Melmar - Great to hear from you. I love your attitude and I think you'll make the right decision for yourself and your family no matter what when it comes to another baby.
Itsmyturn - i think I'm almost jealous of your nausea!I think I'd feel BETTER if I felt sick. I just feel physically normal other than some light cramping every now and again and I'm really tired but that's mainly because of the drug regime I think because I have to take a pill at 10.30pm and a pill and pessary at 6.30am, so I don't usually get to sleep until 11.30pm and wake well before the alarm, usually around 5.30am and since I'm a 9 hours a night kind of girl, this 6 hours just isn't cutting it! I've got an appointment for an ultrasound at 7 and a half weeks on the 15 Sept. Not too long to wait now really. Good luck with yours!
Melo - Good luck on the 14th, let us know what you decide.
AFM - Bleeding has stopped, panic has passed. I'm thinking I'll cancel the appointment for the extra beta tomorrow. If something has gone wrong (which I'm now convinced it hasn't) what can I do about it anyway? I've got my third beta on Tuesday, so it's not much of a wait.
Kizmet - You sound soooo much better I am so glad. Hooray for an ultrasound appointment!!! I think you have such a wonderful attitude and I probably would have canceled the beta for Friday as well. As far as the fighting goes, I too do realize at some point and say to myself, "shit you're absolutely crazy" but that still doesn't stop me from carrying on. For some reason I enjoy keeping the quarreling going, it's like I have to end it when I'm good and ready.

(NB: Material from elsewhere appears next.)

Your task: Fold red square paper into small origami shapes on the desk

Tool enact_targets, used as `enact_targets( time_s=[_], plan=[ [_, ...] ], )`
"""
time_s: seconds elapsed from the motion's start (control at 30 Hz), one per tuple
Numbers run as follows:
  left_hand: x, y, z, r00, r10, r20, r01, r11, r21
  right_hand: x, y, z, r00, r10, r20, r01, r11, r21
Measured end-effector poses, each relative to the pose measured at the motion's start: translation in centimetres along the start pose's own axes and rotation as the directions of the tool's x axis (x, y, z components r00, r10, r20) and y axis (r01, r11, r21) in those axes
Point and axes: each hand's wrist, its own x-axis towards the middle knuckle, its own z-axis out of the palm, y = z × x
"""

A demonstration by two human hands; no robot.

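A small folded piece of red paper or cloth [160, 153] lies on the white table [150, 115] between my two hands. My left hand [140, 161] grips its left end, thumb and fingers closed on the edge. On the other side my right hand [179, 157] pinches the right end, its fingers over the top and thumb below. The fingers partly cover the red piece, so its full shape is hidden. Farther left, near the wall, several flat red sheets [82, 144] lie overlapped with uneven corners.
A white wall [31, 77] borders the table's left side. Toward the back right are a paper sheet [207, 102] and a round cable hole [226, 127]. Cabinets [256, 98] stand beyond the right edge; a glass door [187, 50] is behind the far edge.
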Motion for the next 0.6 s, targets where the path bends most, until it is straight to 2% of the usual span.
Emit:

Blair - You see Kizmet got a positive 10 days past, I think itsmyturn got one 9 days past a 3 day transfer, and I tested at 6 days past and got a negative, then I tested again on 8 days past and got that faint positive. I think if you do decide to POAS and you really are trying to wait til the latest possible time I'd say try 11 days past your transfer. I think that should be long enough to wait, but then again there are some people that get a negative the day before their beta and actually have a positive beta test. Whatever you decide it sounds like it's eating at you so maybe it's better to just go for it and test, at least you'll have some idea. Oh, I just remembered you had asked about sex, I still haven't yet. My clinic says none for 2 weeks so that will be Thursday and even then who knows when I will. I honestly don't even feel like I want to be bothered right now. I know that sounds horrible but when I was just on estrace I was like "sure honey, let's go" now I think to myself "ughh I am so not in the mood." Hopefully that will change for his sake (lol).